§ **Task instructions**: Copy out the lines of the material that include the string "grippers".

§ **Data excerpt**:
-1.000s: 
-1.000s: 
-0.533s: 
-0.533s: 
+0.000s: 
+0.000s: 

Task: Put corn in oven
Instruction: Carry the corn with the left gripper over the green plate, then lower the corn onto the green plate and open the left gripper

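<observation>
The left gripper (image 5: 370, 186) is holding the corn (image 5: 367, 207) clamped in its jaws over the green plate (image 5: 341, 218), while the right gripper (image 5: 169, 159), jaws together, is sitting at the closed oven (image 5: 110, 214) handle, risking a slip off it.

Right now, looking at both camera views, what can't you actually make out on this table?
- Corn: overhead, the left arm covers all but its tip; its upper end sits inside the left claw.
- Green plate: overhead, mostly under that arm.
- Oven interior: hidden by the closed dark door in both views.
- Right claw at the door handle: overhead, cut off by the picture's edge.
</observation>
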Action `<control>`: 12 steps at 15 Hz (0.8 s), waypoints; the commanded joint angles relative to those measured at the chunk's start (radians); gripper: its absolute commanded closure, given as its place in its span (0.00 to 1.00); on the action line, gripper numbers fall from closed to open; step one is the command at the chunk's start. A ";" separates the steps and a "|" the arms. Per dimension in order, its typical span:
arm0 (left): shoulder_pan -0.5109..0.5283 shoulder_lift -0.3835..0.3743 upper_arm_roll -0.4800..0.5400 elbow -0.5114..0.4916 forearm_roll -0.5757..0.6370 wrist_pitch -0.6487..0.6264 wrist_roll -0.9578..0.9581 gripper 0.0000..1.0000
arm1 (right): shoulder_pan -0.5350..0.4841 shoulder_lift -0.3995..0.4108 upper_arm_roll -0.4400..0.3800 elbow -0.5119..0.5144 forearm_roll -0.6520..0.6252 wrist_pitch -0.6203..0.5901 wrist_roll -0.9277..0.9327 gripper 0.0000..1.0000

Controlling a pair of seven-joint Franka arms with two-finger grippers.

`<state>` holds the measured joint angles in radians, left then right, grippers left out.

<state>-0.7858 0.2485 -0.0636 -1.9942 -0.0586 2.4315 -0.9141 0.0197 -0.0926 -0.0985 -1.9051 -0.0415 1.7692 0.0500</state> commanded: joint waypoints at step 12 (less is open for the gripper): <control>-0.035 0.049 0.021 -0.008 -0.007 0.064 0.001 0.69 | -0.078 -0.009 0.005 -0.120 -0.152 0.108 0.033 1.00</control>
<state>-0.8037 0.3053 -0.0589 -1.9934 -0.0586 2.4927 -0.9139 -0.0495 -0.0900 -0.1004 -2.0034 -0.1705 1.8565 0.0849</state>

§ **Exercise result**:
Controlling a pair of seven-joint Franka arms with two-finger grippers.
`<state>` holds the measured joint angles in radians, left then right, grippers left out.

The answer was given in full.